What you see is what you get
What you see is what you get is a common phrase often shortened to the acronym WYSIWYG (pronounced wizzy-wig) which simply means something it entirely straightforward. There is no hidden meaning, content, catch, etc., but everything about a certain item or topic can be seen and fully understood at a glance, and the end result will be the same as the work in progress. This term is usually used in reference to computing. Some programs are classified by some as "WYSIWYG," that is, easy to use and understand.
In addition to its general meaning in computer technology, it has a very specific and well-understood meaning in the context of document editors. In a WYSIWYG editor, what you see on the screen is exactly what the finished document will look like. You edit the document, by its appearance, in real time. If you want to indent a paragraph a little bit, you use whatever tools and icons the editor provides, moving the paragraph in or out until it looks the way you want it. When you want to get hard copy of the document, there are print commands for that. The printed page will look like what you saw on the screen. Microsoft Word, and similar editors, are examples of WYSIWYG editors.
In contrast to that, "markup" formatters involve editing a file, with an ordinary text editor such as Emacs, that contains "markup language" describing what the document will look like. That markup file then goes through a text formatter to produce the final formatted document. LaTeX is an example of this. It transforms the markup file, from the plain text editor, into a formatted document such as a pdf file. Markup editors give much more sophisticated control over the exact layout of the document, but they require a great deal of expertise to use.
Wiki page editing sometimes uses markup formatting and sometimes WYSIWYG. There are wiki systems that allow the user to switch between the two paradigms. The editors for Mediawiki web sites, such as Conservapedia, are markup editors. The text that you see when editing is in terms of a markup language, with angle-bracket commands, multiple quote symbols to get italics and boldface, and square brackets to get internal or external links. When you click "Show preview" or "Save page", the formatter turns your text into the finished page.

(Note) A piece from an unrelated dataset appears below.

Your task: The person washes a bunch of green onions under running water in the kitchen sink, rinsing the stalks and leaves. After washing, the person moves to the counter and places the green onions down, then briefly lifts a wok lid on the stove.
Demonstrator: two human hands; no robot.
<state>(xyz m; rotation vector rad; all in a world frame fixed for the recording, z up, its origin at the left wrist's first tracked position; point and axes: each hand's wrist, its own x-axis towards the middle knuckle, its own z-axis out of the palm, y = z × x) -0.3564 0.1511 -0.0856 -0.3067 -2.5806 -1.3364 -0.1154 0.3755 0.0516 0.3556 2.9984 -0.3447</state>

While the term is now commonly used in reference to computer programs, its appearance as a jargon term in the United States seems to come from a Flip Wilson act in the television show Laugh-In.
- A web designer program for example could be entirely drag-and-drop. Text and images are entered in a GUI and then the website is exported to look just the way it was show in the editor. This editor could be referred to as WYSIWYG.
- A document, advertizement, or other production on a computer may look in print just as it did on the computer. The program which was used to make this production might be called WYSIWYG.